### [About this exercise]
Range to reproduce from the entries below: the line with "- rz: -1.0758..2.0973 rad", the line with "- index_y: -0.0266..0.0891", and every line in between. Give them exactly and give nothing else.

---------- The input ----------

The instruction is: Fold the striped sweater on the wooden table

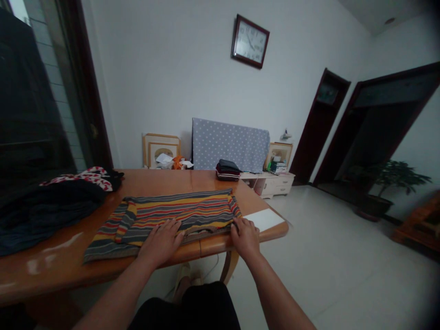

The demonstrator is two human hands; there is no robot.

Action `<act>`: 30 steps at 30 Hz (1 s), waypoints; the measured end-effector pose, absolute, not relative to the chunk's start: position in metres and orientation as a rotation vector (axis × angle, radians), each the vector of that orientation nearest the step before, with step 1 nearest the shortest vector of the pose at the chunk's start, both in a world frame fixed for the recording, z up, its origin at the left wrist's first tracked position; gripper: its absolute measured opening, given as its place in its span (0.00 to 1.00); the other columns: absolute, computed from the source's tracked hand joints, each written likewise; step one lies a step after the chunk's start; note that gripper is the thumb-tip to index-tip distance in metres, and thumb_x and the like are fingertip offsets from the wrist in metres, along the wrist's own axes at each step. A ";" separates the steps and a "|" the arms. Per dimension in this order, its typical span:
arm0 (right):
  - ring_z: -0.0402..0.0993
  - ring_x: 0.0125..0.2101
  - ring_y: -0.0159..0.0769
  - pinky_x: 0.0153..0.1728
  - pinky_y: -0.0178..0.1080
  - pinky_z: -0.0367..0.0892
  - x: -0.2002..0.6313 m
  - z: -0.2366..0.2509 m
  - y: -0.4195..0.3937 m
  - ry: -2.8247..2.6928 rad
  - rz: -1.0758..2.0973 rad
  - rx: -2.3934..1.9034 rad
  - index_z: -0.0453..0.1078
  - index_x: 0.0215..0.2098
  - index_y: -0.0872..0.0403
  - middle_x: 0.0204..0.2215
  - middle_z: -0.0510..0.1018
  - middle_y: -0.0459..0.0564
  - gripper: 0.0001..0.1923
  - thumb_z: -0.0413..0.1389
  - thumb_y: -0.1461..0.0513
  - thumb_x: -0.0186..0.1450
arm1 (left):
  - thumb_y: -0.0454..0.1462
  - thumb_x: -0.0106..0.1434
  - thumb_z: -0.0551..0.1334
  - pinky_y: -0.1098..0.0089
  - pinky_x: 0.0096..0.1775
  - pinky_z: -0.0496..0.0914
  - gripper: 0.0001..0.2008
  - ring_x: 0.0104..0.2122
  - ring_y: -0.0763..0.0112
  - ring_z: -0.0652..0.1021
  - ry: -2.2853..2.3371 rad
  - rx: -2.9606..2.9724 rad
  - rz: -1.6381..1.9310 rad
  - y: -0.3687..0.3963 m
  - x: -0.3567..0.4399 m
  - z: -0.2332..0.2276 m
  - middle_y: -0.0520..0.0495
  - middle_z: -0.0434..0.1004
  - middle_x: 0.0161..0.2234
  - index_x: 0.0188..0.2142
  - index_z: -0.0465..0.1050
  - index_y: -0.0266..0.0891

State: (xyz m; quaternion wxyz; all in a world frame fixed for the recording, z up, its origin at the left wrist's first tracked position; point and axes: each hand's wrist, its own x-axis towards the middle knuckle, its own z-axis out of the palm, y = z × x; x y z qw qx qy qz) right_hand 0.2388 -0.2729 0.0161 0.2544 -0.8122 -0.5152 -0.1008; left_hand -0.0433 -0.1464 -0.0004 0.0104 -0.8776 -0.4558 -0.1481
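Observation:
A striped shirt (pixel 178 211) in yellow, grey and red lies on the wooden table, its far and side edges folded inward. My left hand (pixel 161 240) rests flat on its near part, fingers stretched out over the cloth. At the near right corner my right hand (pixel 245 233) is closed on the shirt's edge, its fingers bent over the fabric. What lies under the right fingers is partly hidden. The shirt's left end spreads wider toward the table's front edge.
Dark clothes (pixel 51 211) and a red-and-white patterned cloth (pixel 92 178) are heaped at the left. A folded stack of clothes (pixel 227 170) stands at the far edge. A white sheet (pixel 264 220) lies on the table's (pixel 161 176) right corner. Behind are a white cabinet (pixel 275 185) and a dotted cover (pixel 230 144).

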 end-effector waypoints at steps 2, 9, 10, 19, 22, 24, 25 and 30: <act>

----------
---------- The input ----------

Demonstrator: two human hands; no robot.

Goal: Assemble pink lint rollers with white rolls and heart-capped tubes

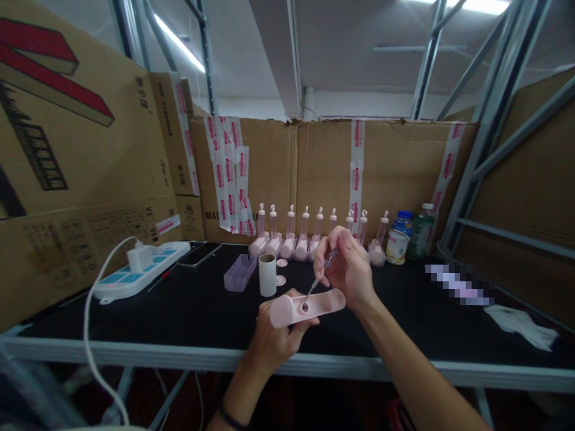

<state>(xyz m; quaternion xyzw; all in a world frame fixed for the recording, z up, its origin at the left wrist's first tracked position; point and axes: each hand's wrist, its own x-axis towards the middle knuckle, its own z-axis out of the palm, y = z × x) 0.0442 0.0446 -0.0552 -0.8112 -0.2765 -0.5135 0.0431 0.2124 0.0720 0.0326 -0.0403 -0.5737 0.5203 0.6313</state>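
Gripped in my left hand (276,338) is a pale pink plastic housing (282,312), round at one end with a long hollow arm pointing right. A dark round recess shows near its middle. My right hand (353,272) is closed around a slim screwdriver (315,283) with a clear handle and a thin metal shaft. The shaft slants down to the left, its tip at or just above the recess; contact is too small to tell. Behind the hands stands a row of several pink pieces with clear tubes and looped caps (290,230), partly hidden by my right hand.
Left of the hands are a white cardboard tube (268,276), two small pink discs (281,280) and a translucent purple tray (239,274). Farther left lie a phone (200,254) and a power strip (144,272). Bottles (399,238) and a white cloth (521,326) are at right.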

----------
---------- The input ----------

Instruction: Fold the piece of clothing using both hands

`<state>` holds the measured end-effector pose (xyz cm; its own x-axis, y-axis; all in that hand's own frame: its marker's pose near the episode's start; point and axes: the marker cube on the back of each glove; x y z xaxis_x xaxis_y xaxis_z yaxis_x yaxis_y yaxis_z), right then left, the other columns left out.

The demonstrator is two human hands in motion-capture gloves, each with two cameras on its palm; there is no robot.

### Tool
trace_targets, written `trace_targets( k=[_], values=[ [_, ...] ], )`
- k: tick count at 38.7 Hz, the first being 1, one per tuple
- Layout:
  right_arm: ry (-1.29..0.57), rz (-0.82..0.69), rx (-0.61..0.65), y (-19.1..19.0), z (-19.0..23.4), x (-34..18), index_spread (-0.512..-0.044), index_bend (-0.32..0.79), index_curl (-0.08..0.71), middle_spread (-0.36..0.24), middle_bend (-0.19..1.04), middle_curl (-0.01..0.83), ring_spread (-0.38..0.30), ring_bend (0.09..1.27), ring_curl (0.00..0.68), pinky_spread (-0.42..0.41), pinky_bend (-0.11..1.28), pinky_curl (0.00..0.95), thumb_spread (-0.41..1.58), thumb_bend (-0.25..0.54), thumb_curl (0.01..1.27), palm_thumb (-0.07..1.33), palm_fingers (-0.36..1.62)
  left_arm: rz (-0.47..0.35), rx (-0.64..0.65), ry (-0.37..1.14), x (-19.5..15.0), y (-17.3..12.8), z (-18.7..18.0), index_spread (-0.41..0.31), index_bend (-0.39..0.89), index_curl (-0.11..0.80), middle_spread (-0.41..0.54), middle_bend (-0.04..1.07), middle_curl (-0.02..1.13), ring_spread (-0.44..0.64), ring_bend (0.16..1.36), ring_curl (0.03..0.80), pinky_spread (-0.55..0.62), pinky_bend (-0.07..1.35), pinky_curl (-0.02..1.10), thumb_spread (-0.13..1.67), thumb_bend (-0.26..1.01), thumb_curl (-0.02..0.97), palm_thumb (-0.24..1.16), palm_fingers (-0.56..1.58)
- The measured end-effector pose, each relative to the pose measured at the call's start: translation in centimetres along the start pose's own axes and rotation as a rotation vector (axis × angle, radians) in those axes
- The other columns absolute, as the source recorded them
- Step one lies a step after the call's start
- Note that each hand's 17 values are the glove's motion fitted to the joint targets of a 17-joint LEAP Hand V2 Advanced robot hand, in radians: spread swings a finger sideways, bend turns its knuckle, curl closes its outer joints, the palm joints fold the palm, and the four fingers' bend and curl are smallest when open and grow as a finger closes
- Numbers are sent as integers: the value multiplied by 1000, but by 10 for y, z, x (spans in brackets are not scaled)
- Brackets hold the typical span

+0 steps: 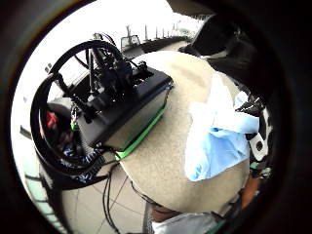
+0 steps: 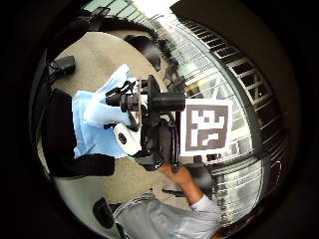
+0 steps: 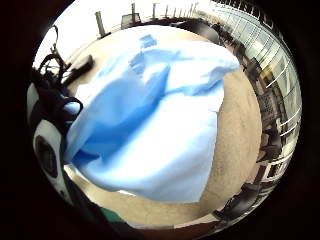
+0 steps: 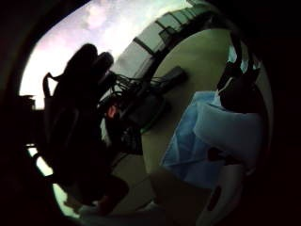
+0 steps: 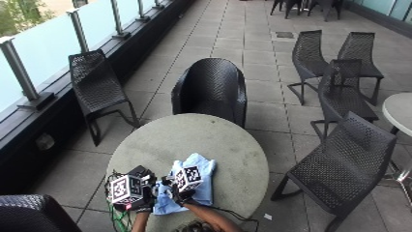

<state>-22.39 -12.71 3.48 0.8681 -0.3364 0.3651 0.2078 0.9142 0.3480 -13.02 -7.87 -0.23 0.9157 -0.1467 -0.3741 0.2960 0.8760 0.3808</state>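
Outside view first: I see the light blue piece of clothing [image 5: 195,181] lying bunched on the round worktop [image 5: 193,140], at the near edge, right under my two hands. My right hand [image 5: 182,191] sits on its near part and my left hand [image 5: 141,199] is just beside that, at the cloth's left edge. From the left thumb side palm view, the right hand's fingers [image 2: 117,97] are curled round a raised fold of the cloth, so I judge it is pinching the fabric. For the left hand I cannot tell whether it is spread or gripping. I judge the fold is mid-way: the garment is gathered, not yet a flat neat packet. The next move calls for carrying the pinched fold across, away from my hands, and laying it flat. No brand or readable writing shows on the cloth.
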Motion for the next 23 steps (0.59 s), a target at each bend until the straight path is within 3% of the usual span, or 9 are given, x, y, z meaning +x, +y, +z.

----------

### [Finished exercise]
  - rz: -1.0758..2.0973 rad
  - rx: -2.3934..1.9034 rad
  - index_z: -0.0453..0.1078
  - index_x: 0.0215..0.2098
  - index_y: -0.0872..0.0403
  - middle_x: 0.0204..0.2215
  - middle_z: -0.0510..0.1018
  - middle_y: -0.0459..0.0564
  - gripper: 0.0001..0.1923
  - thumb_z: -0.0413..0.1389
  - thumb_y: -0.1461..0.0513
  - thumb_x: -0.0186..0.1450
arm1 (left):
  - thumb_y: -0.0454..0.1462
  - thumb_x: -0.0106..0.1434
  - thumb_z: -0.0551..0.1334
  - pinky_y: -0.1098..0.0089
  - pinky_x: 0.0096..0.1775
  - pinky_z: -0.0496..0.0914
  - gripper: 0.0001..0.2008
  - ring_x: 0.0104..0.2122
  - ring_y: -0.0763..0.0112
  - ring_z: -0.0652..0.1021
  - ry: -2.2853..2.3371 rad
  - rx: -2.9606..2.9724 rad
  - rz: -1.6381..1.9310 rad
  - y: -0.3687..0.3963 m
  - x: -0.3567..0.4399 m
  - z: -0.2332..0.2276 m
  - middle_y: -0.0520..0.0495
  - middle_z: -0.0434..0.1004
  - middle_x: 0.0161..0.2234
  - index_x: 0.0188..0.2142
  - index_z: -0.0465..0.1050
  - index_y: -0.0266..0.0891

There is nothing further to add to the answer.